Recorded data
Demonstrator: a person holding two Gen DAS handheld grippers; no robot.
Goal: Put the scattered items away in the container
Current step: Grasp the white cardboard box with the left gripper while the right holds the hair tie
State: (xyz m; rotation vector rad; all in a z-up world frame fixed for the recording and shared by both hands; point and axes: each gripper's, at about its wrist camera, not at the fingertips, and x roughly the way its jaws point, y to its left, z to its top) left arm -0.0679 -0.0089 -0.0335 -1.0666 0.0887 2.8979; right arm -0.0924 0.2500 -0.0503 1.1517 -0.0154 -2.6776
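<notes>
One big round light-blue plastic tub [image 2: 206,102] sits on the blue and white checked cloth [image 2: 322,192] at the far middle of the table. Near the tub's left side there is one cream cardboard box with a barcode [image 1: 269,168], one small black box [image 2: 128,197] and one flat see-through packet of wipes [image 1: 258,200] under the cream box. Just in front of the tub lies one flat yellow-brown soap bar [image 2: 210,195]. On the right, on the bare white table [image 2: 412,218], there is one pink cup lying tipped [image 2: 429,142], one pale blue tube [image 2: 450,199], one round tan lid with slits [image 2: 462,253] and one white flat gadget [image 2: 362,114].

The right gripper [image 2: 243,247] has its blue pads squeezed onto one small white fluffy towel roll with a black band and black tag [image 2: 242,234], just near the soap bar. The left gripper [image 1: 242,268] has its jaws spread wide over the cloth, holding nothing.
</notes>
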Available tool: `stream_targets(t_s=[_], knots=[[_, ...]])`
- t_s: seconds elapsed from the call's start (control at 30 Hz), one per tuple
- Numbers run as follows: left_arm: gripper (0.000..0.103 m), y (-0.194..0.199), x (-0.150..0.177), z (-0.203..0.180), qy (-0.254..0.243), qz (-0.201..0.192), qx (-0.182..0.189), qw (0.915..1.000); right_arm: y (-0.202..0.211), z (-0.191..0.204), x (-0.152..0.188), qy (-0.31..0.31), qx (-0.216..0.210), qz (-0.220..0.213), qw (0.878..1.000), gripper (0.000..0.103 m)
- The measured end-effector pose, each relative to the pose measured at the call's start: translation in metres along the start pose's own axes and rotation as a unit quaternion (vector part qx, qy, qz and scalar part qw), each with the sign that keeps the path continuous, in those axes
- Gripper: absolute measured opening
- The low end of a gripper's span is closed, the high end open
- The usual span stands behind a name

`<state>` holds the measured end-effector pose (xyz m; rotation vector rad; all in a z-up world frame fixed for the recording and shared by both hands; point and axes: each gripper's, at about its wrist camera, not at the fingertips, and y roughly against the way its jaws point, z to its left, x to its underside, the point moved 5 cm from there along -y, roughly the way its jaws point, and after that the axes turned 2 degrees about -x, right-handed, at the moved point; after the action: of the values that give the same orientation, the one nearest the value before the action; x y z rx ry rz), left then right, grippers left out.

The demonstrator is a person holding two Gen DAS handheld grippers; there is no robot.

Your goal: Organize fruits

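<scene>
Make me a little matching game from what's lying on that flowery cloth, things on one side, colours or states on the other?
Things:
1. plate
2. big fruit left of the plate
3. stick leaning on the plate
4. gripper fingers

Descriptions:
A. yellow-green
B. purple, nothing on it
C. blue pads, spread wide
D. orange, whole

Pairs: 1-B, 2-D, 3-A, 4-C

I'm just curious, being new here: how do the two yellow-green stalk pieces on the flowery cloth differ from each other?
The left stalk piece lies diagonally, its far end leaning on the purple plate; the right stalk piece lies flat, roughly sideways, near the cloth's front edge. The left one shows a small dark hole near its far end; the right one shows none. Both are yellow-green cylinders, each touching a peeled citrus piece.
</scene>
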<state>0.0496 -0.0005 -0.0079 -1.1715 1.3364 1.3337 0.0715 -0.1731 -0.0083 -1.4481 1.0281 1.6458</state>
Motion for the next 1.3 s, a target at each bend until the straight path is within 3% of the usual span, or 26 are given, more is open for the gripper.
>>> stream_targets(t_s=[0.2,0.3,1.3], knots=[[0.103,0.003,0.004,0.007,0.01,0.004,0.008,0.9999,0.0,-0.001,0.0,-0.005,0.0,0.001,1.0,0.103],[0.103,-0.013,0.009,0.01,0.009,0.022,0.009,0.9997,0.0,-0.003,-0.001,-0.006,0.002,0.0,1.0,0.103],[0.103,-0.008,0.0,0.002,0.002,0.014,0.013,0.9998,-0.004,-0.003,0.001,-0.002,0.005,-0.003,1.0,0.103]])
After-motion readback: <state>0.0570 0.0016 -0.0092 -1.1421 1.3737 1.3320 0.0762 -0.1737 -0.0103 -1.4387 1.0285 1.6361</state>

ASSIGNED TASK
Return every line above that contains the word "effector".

ANSWER BOX
- The measured end-effector pose, each relative to the pose measured at the call's start: translation in metres along the start pose's own axes and rotation as a unit quaternion (vector part qx, qy, qz and scalar part qw), each with the sign that keeps the path continuous, in those axes
`<state>` holds the measured end-effector pose (xyz m; rotation vector rad; all in a z-up world frame fixed for the recording and shared by both hands; point and axes: each gripper's, at about its wrist camera, not at the fingertips, and y roughly against the way its jaws point, z to its left, x to its underside, the point moved 5 cm from there along -y, roughly the way its jaws point, and after that the axes turned 2 degrees about -x, right-handed, at the moved point; after the action: of the values that give the same orientation, the one nearest the value before the action; x y z rx ry rz), left then right, grippers left out.

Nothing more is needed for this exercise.